My relationship with my father and other colored people gave me no model for what my identity and demeanor should be as a black person. All I knew was that my identity could not possibly be like that of my peers because there was always something reminding me that I was different and inferior. I faced ridicule in school and on my soccer team, and fought often. Hearing “Nigger!” shouted at me was no rarity, and it came from children both my age and older. Sometimes it made me sad, sometimes angry. Regardless of my external reaction, internally the word affected me the same every time, as it was part of a system of checks and balances that ensured “niggers” would be kept in their place at the bottom of the totem pole. I had no way to find anything positive about being black, nor anyone or anything to identify with. Instead, I spent the first eight or nine years of my life loathing my skin color and the things that came with it. I remember being in music class in the second grade and looking at my friend’s hair, wishing mine were straight like his; dreading soccer practice because my shorts exposed the dry skin on my legs. The other kids did not have to worry about ashy legs because it wasn’t visible on their white skin. Ashy skin is of course normally visible on black children, which is why black parents know to moisturize it properly. Unfortunately, because I was the only black child and my mother was white, it only highlighted the differences between my peers and me.

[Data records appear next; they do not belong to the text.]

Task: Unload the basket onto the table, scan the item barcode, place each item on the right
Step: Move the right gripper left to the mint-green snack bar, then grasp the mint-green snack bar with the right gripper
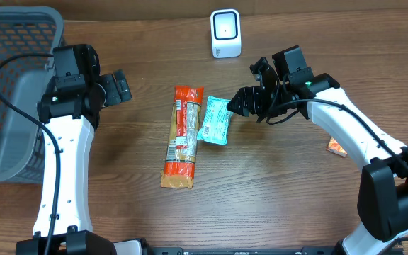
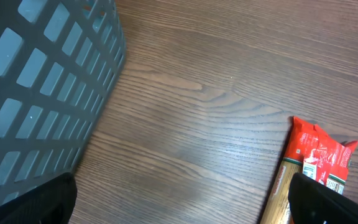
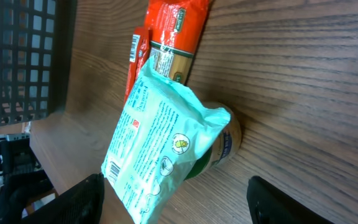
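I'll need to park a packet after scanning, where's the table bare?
Free between the basket and the red packet, and in front of the teal packet, toward the near edge. Crowded where the teal packet meets the red one, right gripper close beside.

Right end effector (image 1: 238, 103): the teal packet (image 1: 214, 120) lies just ahead of it. The long orange-red packet (image 1: 183, 136) lies directly beyond, touching the teal one, which closes the way between them. The white scanner (image 1: 226, 33) stands off to one side, well apart, with bare bench (image 1: 282, 198) around it.

Left end effector (image 1: 121, 88): the grey mesh basket (image 1: 9, 85) walls off one side. Open bench runs ahead as far as the orange-red packet.
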### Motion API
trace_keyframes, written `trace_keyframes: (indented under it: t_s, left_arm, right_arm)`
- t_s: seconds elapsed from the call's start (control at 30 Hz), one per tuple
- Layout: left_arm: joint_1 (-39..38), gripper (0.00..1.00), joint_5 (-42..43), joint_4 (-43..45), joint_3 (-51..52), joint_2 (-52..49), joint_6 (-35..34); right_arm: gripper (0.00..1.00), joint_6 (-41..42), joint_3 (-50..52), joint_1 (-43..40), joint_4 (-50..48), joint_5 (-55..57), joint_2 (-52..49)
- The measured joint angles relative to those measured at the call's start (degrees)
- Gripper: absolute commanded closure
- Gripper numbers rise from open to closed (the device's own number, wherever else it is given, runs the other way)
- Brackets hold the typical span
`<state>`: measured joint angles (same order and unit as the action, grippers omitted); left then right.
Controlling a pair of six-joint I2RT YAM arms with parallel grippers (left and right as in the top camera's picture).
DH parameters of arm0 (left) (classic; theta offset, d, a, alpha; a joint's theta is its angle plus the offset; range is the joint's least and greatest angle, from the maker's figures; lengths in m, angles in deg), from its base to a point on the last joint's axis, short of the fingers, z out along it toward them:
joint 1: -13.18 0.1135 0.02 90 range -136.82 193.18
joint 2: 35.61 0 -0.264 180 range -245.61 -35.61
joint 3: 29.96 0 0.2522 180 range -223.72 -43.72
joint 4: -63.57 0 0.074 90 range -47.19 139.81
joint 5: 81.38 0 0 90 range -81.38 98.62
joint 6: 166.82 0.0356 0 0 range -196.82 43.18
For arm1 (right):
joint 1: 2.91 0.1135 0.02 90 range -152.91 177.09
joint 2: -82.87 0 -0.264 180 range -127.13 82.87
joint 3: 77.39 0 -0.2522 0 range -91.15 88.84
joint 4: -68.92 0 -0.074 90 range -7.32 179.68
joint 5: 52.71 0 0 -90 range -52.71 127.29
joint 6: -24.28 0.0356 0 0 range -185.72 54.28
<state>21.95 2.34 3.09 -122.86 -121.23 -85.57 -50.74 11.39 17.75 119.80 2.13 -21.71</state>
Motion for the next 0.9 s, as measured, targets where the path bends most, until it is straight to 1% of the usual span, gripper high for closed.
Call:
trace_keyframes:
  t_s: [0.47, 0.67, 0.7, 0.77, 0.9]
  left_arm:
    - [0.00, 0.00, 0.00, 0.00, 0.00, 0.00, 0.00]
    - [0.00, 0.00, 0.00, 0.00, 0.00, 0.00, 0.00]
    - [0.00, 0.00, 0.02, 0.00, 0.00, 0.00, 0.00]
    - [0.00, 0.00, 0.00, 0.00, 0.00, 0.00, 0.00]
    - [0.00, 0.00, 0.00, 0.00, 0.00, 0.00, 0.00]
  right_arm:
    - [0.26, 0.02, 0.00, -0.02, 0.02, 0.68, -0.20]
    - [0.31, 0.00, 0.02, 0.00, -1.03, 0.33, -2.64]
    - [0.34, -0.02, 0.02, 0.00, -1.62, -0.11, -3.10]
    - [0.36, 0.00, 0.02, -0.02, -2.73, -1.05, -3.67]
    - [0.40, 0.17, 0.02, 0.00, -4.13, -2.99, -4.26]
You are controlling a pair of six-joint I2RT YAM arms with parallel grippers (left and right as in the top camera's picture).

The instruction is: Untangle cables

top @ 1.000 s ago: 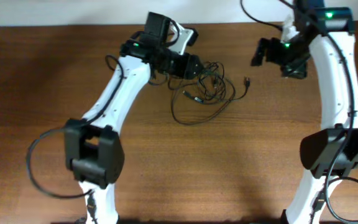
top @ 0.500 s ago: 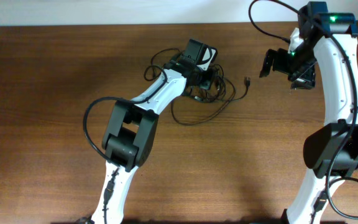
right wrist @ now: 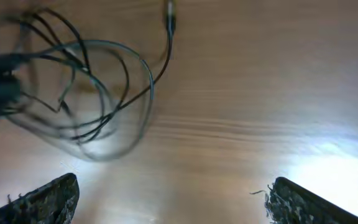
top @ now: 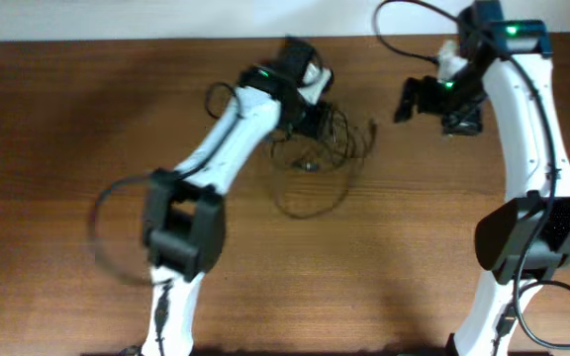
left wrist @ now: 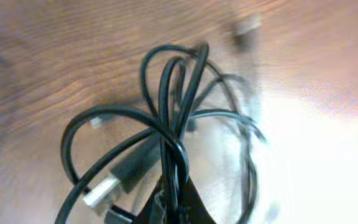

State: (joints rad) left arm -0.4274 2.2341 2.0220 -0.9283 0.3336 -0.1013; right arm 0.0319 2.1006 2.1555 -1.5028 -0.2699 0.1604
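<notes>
Firmly, left gripper (left wrist: pixel 171 204) pinches the tangled cables (left wrist: pixel 165 109) on the wooden table (right wrist: pixel 260 93); right gripper (right wrist: pixel 173 199) gapes wide nearby.

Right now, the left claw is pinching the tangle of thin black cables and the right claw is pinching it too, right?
Not quite. The right claw is wide open and empty, away from the tangle of thin black cables, as the right wrist view shows. The left claw is pinching it.

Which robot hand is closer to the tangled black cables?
Left. The left gripper is shut on the cables, pinching a few strands. The right gripper hangs open off to the side, touching none.
</notes>
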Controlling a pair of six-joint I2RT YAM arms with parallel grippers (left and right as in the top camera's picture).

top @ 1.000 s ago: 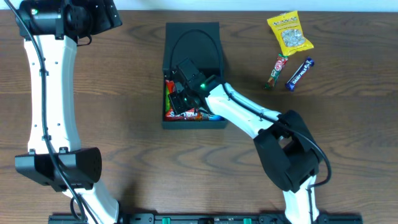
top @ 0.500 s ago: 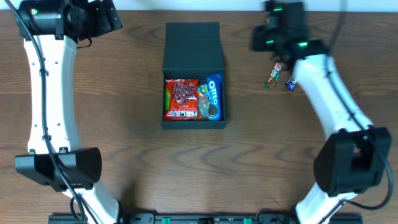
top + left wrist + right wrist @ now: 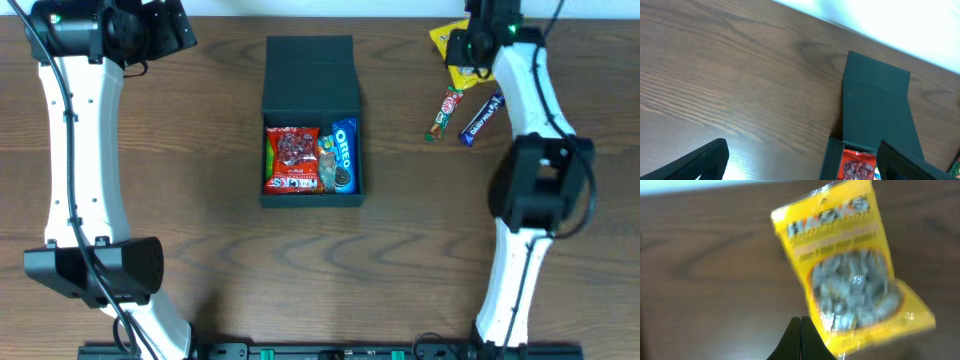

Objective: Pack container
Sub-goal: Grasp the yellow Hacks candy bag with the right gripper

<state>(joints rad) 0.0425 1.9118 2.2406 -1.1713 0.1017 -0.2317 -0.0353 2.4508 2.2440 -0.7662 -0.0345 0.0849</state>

Feeling like an outcast, I spent a great deal of time by myself. I enjoyed activities that allowed me to express my creative side: sports, music, and art. During very early childhood, I often occupied myself by building (not playing) with Legos, drawing, and engaging in just about any form of art that allowed me to express myself. Because I typically excelled at these activities, I felt the most comfortable while involved in them, and in school they gained me social acceptance. Ultimately, however, I was still uncomfortable being black because I found no advantage in being outside the norm.
Then The Fresh Prince came.
In 1990 Will Smith was offered the chance to star in his own television sitcom, titled The Fresh Prince of Bel-Air. The show became a huge success in the United States and went on to be broadcast in several nations across the world, one of them being Denmark. Will “Fresh Prince” Smith became one of the first positive images of a black male I had, and I instantly felt like I should and could relate to his character. I changed my behavior and acted more like the character I saw on the television screen; I could identify with him. Smith’s character grew up in inner-city Philadelphia and was uprooted to live with his rich uncle in Bel-Air. Seeing him adapt to his new environment by taking advantage of his status as an outsider intrigued me and inspired me to wonder if I could do the same. Essentially, Smith was creating something positive out of being the one who always stuck out. I concluded that the natural way for me to do the same was to act like he did. I found comfort in being a class clown, using my outsider status as a way to control people’s attention rather than to catch their attention unwillingly with my dark complexion or curly hair.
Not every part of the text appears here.